The Smart Patient's Guide to
Chronic Pain Management

The PPM Guide to Relieving Pain Without Medication

For chronic pain, there are several effective non-opioid alternatives including mind-body techniques, biofeedback, devices and ancient Chinese therapies. Learn more.

If you are one of the millions of Americans who endure chronic, daily pain, you may be aware that government agencies have released guidelines for safer medication prescribing for pain conditions. Last year, the Centers for Disease Control and Prevention (CDC) released medication guidelines to help reduce the misuse of opioid medications—powerful pain medications used for both acute and chronic conditions.1

These days, health care providers and pain specialists are looking beyond opioids for effective alternatives to treat most forms of chronic pain. In fact, many agree that nonopioid medications and non-drug therapies are the preferred treatment, only prescribing stronger pain medications when these options have failed.

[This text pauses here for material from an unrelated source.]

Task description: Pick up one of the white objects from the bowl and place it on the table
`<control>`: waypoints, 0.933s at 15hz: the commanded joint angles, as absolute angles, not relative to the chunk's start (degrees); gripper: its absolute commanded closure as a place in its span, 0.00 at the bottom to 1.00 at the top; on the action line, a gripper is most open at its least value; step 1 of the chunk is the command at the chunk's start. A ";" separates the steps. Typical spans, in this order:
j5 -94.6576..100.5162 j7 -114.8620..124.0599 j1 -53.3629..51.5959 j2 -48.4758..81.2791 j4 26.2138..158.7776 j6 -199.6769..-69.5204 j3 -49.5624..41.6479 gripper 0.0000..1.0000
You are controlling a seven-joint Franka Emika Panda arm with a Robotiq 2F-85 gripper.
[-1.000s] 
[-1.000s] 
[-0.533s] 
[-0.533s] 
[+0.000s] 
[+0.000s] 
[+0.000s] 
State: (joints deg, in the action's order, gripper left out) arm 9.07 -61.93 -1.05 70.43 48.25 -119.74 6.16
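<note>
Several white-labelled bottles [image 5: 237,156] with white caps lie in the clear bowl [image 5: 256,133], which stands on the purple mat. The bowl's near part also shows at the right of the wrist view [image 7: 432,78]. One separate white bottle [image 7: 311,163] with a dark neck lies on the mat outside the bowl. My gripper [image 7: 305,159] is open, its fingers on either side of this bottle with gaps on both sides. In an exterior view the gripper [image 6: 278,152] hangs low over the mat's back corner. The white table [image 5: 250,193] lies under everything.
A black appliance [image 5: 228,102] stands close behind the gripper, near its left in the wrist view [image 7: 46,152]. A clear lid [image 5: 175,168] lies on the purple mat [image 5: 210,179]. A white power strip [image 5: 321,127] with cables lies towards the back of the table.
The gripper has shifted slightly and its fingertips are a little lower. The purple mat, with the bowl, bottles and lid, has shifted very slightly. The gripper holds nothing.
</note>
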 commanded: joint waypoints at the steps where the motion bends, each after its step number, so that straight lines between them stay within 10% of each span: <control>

So what other options are available to those who suffer chronic pain? Are they effective? Are they a better alternative? To follow, is a guide to some of the most common non-drug treatments used for the management of chronic pain conditions (in alphabetical order).

Mind-body techniques can be effective for treating chronic pain, notes Josie Znidarsic, DO, who runs the integrative pain management program at the Cleveland Clinic’s Wellness Institute. “It can be about the person realizing that some pain still exists but that they can learn ways to cope without taking a pill, whether through a quick meditation or deep breathing. We focus on the behavioral health aspect of pain management.”

Often, people who are in chronic pain become depressed, angry and frustrated, Dr. Znidarsic points out. If they have gotten to a point where everything hurts, they can experience isolation and depression, she says. “We try to help them learn ways to cope with the pain and depression that don’t involve taking a pill,” she says. “We try to help people shift focus from the pain and pay attention to the relaxation response.”

 It’s also important for the person in pain to feel empowered that he or she is in control, Dr. Znidarsic says. “Patients need to feel that they can help themselves,” she says. “By learning the techniques that embrace a holistic approach, like relaxation and breathing exercises, they learn that they do have control. Knowing this can make them feel better.”


Biofeedback (“bio” means body and “feedback” refers to having information fed back to an individual) consists of using instrumentation to mirror psychophysiologic processes that an individual may not typically be attuned to but may be able to consciously control. When the “fight or flight” response occurs when an individual is subjected to severe stress, the heart rate increases, the person sweats, and the nervous system gears up. With biofeedback, patients are taught to dial back stress. Biofeedback devices provide information to an individual about her biological condition (like breathing and heart rate) and the person becomes an active participant in controlling her response.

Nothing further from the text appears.